EXERCISE DETAILS:
Every line of the data needs to be returned exactly.

(Beginning of DATA BLOCK)

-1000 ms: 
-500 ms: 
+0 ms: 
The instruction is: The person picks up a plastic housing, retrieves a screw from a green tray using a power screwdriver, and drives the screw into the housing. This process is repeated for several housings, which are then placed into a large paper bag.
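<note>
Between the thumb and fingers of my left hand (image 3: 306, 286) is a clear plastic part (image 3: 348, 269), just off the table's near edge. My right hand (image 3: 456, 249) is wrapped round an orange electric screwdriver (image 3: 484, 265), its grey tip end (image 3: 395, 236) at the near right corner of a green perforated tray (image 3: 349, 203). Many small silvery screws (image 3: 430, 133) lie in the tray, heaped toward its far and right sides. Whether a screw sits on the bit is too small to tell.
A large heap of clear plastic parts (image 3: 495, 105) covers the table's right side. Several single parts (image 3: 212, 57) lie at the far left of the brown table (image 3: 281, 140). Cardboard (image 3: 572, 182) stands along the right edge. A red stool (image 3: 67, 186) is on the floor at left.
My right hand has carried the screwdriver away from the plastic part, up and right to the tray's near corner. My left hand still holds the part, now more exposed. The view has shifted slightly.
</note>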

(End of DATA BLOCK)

FINISHED EXERCISE:
-1000 ms: 
-500 ms: 
+0 ms: 
The instruction is: The person picks up a plastic housing, retrieves a screw from a green tray using a power screwdriver, and drives the screw into the housing. This process is repeated for several housings, which are then placed into a large paper bag.
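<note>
Between the thumb and fingers of my left hand (image 3: 306, 286) is a clear plastic part (image 3: 348, 269), just off the table's near edge. My right hand (image 3: 456, 249) is wrapped round an orange electric screwdriver (image 3: 484, 265), its grey tip end (image 3: 395, 236) at the near right corner of a green perforated tray (image 3: 349, 203). Many small silvery screws (image 3: 430, 133) lie in the tray, heaped toward its far and right sides. Whether a screw sits on the bit is too small to tell.
A large heap of clear plastic parts (image 3: 495, 105) covers the table's right side. Several single parts (image 3: 212, 57) lie at the far left of the brown table (image 3: 281, 140). Cardboard (image 3: 572, 182) stands along the right edge. A red stool (image 3: 67, 186) is on the floor at left.
My right hand has carried the screwdriver away from the plastic part, up and right to the tray's near corner. My left hand still holds the part, now more exposed. The view has shifted slightly.
</note>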

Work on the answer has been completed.